Task statement: In the listing below, how many lines contain the string "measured"? Answer with the number only.

*** Collected material Section Begins ***

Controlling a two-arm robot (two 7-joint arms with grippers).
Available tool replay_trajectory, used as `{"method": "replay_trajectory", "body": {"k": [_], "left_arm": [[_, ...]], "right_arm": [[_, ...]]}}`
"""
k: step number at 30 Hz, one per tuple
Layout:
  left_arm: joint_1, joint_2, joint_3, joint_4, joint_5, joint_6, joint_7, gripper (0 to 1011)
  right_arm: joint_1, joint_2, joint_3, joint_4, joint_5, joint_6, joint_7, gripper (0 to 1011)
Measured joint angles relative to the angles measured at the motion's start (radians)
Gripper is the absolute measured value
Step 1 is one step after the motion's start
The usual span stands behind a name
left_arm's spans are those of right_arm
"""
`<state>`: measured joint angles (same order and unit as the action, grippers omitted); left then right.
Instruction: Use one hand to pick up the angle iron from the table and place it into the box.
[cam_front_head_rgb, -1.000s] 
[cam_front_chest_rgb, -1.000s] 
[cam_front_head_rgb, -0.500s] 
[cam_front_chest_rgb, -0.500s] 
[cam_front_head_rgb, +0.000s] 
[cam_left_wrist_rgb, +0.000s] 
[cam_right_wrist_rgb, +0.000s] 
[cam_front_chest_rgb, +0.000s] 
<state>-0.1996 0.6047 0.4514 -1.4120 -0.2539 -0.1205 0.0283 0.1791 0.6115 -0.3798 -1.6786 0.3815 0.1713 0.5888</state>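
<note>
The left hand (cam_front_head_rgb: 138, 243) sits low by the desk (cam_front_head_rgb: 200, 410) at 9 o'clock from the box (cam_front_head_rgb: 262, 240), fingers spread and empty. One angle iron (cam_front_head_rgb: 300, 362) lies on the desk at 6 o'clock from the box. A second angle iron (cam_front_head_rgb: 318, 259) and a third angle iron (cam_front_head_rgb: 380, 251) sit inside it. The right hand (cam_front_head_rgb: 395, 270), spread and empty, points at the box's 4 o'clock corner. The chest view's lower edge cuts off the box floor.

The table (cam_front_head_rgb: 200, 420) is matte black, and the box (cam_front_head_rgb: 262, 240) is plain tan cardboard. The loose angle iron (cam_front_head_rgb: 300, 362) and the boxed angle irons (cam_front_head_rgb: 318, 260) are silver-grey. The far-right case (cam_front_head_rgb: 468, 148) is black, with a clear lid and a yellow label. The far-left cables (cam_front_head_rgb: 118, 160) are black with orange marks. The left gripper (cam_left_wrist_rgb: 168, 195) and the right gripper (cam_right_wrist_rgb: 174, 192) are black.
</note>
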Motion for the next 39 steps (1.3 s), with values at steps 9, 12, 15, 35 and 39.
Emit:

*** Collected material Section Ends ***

Final answer: 3